臨床検体解析: 剖検検体 (女性 ALK 再構成 stage IV 肺腺癌、subclavian リンパ節転移生検で診断、クリゾチニブで partial response 後 4 か月で急速進行死亡) から原発肺腫瘍・脳転移・皮下転移を採取。anti-ALK / anti-E-cadherin / anti-vimentin による IHC 染色で epithelial (ALK⁺/E-cadherin⁺/vimentin⁻) 領域と mesenchymal (ALK⁺/E-cadherin⁻/vimentin⁺) 領域を判別、29 枚 (5 μm/枚) のスライドから Micro Laser Systems MBIII (Carl Zeiss) で LCM 採取。
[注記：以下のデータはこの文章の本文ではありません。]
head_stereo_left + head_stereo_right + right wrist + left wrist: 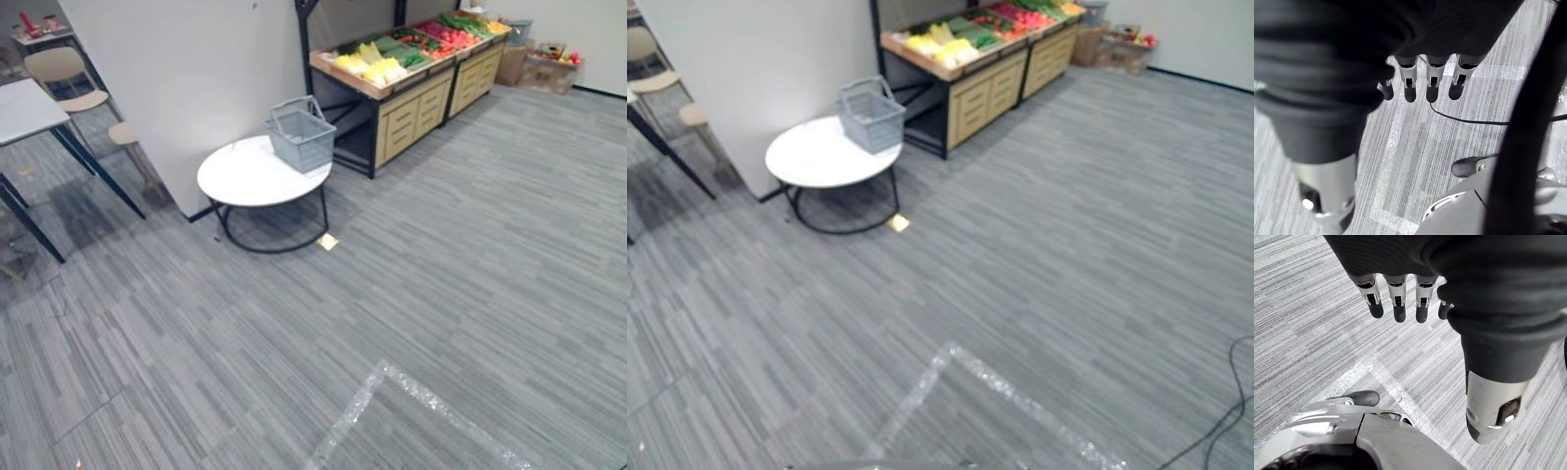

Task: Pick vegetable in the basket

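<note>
Grey striped carpet floor (470,294) covers most of the frame, with a pale taped outline (392,377) at lower centre. A white partition wall (186,78) fills the upper left. To its right, along the top edge, is a wooden produce stand (416,108) with drawers. The vegetables (392,54), yellow, green and red, lie sorted on it, probably so they can be taken one at a time. A round white table (245,176) stands just in front of the stand. The grey wire basket (302,137) sits at the table's far edge, handles up and apparently empty, probably to keep the carry short. The left hand (1399,296) and right hand (1432,73) hang over bare carpet, fingers relaxed and straight, grasping nothing; the robot looks well apart from the stand. A small yellow slip (327,241) lies by the table's foot. No writing is legible anywhere.
</note>
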`<state>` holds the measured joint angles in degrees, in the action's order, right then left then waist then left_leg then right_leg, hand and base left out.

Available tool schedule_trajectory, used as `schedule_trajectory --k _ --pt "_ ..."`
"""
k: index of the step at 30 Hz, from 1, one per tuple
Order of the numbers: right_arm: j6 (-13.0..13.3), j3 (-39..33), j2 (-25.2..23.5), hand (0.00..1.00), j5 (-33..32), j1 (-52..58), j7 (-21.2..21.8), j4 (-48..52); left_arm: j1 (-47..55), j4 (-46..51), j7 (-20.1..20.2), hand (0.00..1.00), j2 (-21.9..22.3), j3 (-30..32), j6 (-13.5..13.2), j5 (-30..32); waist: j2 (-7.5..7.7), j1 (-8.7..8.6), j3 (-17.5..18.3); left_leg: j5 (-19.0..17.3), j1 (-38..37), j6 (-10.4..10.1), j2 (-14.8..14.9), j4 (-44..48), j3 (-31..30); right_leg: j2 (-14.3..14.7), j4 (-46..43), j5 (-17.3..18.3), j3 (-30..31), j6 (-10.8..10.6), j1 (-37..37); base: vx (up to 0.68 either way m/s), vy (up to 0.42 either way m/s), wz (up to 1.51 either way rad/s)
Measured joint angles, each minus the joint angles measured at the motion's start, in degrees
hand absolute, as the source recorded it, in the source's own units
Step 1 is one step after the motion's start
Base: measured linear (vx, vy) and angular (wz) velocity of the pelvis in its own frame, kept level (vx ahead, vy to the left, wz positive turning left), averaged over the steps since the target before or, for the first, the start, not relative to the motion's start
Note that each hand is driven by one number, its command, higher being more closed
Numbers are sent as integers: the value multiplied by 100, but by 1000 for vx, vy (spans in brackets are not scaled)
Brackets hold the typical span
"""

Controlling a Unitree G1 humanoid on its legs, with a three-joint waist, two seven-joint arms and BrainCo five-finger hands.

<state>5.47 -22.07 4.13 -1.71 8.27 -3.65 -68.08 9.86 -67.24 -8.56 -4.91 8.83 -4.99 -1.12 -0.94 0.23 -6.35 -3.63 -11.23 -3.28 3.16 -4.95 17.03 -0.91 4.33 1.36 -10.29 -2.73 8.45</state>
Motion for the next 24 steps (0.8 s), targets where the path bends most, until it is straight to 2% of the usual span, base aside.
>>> schedule_trajectory --k 10,21,23,24 --pt "1 -31 2 0 147 5 39 4 -18 -44 34 0 -11 -3 2 13 5 5 -2 -57 -57 -86 59 0 151 75 81 -4 145 3 32 9 -25 -7" --pt "-1 -45 2 0 -239 -45 165 4 -125 -66 108 0 -67 -185 8 -11 6 6 -103 -94 -72 -139 111 44 149 120 142 -2 156 4 89 -24 -44 -1" --pt "0 -45 9 0 -298 -103 168 5 -169 -63 111 0 -67 -184 8 -45 -5 2 -147 -125 28 -179 146 139 182 126 -66 75 191 107 -90 -35 -39 -10" --pt "0 -39 16 0 -335 -170 169 6 -185 -57 113 0 -72 -184 8 -50 -65 4 -209 -131 87 -190 178 200 255 133 -327 189 230 151 -251 -37 -38 -18"
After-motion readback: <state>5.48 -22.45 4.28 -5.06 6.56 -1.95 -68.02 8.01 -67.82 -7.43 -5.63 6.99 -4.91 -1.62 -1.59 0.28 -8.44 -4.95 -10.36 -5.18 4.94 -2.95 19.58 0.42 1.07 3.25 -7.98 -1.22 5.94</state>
Digital PCR: Bio-Rad QX200 Droplet Digital PCR (ddPCR) で LBx Probe ALK L1196M (A071) と APOB CNV プローブ (RIKEN GENESIS) を用い、ALK L1196M 変異コピー数と全 ALK アレル中のミュータント比率を上皮 / 間葉領域別に定量 (n=5)。細胞株: A925LPE3 (EML4-ALK variant 5a、E2;A20、男性日本人 stage IIIA 由来 A925L の腫瘍原性 variant)、H2228、H3122、HCC827、H1975、正常肺線維芽細胞 MRC-5 / IMR-90、薬剤 crizotinib / alectinib / ceritinib / lorlatinib / vorinostat / quisinostat (Selleck Chemicals)、SB431542 (TGFβ 阻害薬、Cayman)。クリゾチニブ耐性 clone 樹立: SCID マウス胸膜癌腫症モデルに A925LPE3 を 1×10⁶ 細胞接種、crizotinib 連続投与で再発、胸水から APE-CR cell line 樹立、limiting dilution で 15 clone 単離、紡錘形 mesenchymal morphology を示す #3、#4、#8 を選別。細胞アッセイ: MTT assay (2×10³ cells/well、96-well、crizotinib/alectinib 72 時間)、Western blot (anti-phospho-ALK Tyr1604、anti-phospho-AKT S473、anti-phospho-ERK1/2 T202/Y204、anti-E-cadherin、anti-ZEB1、anti-vimentin 等、Cell Signaling Technology)、Transwell 遊走アッセイ (1×10⁵ cells、24 時間)、siRNA transfection (Lipofectamine2000)、phospho-RTK array (R&D Systems ARY001B)。Reporter assay: miR-200c-141 promoter (1057 bp) を pNL2.2 [NlucP/Hygro] vector (4832 bp) に組込、Lipofectamine2000 で #4 細胞に transfection、24 時間処理後 NanoLuc 活性を Nano-Glo で測定、kinase inhibitor library 200 種 (Supplementary Table S1) で screening。qPCR: TaqMan MicroRNA Assay (miR-200c #002300、miR-141 #000463、RNU6B #001093 で normalize)、ViiA7 Real-Time PCR (Applied Biosystems)、2^-ΔΔCt 法。in vivo モデル: 5 週齢 female SCID mice (Clea)、#4 cell 1×10⁶/100 μL を 27-G 針で右胸腔内接種、1 週後に crizotinib 50 mg/kg または alectinib 20 mg/kg 経口投与、3 群に無作為化 (ALK-TKI 継続、quisinostat 10 mg/kg × 5 日後 no treatment、quisinostat 10 mg/kg × 5 日後 ALK-TKI 再開)、IVIS Lumina XR で luciferase 活性を週 2 回測定、n=4/群。倫理委員会承認下 (Kanazawa University)。統計: Student’s t-test (P < 0.05、P < 0.01、P < 0.001)、cell line authentication は STR 解析 (National Institute of Biomedical Innovation, Osaka)、Mycoplasma は MycoAlert Detection Kit で screening。